*** Opening The data ***
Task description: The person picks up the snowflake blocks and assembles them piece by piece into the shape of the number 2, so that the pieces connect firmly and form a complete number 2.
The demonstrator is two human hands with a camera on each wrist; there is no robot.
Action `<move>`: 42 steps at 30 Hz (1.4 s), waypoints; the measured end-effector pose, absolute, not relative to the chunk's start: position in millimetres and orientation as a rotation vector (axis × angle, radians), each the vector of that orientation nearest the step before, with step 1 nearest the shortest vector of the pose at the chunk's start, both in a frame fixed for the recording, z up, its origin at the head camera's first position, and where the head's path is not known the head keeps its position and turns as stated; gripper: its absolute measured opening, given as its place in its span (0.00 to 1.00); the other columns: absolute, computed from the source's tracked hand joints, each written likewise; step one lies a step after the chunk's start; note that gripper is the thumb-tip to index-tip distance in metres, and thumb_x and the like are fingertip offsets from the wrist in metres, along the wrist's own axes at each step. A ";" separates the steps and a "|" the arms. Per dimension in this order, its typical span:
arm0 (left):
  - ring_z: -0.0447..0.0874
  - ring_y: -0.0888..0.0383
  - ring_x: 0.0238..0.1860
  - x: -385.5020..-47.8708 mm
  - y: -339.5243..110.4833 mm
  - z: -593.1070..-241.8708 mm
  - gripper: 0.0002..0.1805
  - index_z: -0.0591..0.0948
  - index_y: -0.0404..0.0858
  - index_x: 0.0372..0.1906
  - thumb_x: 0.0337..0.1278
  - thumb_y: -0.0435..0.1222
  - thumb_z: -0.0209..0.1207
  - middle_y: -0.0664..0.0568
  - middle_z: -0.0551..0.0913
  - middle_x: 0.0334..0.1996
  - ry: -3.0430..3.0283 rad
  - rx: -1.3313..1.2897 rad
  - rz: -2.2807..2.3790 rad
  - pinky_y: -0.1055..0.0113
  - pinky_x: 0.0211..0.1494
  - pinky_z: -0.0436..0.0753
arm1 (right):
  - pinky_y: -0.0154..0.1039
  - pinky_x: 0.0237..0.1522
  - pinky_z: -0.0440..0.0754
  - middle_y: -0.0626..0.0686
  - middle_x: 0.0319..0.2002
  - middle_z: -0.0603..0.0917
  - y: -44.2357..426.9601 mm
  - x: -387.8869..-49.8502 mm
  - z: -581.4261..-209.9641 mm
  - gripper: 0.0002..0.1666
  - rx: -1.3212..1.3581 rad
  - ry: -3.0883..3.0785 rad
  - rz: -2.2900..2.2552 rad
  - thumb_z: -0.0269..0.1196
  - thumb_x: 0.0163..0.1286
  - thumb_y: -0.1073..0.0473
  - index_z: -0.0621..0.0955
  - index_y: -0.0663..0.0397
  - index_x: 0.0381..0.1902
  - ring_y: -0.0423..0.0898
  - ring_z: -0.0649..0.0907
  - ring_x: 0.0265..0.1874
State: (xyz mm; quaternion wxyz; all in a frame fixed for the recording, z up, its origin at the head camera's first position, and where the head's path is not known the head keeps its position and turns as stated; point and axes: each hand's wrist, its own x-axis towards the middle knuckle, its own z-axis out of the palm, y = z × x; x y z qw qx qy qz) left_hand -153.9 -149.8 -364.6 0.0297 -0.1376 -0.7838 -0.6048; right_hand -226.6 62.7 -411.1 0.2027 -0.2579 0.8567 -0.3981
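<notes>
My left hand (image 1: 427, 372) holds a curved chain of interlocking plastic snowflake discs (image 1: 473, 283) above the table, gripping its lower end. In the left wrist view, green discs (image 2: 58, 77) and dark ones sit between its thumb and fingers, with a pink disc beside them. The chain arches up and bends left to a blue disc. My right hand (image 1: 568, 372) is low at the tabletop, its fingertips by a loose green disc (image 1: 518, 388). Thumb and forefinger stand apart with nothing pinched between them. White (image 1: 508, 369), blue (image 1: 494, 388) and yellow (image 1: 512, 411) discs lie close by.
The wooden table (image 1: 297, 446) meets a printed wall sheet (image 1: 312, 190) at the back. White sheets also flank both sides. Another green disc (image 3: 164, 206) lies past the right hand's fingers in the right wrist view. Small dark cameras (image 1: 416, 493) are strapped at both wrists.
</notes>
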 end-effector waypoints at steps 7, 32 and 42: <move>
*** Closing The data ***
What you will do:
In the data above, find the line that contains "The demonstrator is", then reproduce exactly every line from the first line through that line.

Answer section:
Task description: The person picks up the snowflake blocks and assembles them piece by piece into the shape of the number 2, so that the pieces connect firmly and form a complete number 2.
The demonstrator is two human hands with a camera on each wrist; there is no robot.

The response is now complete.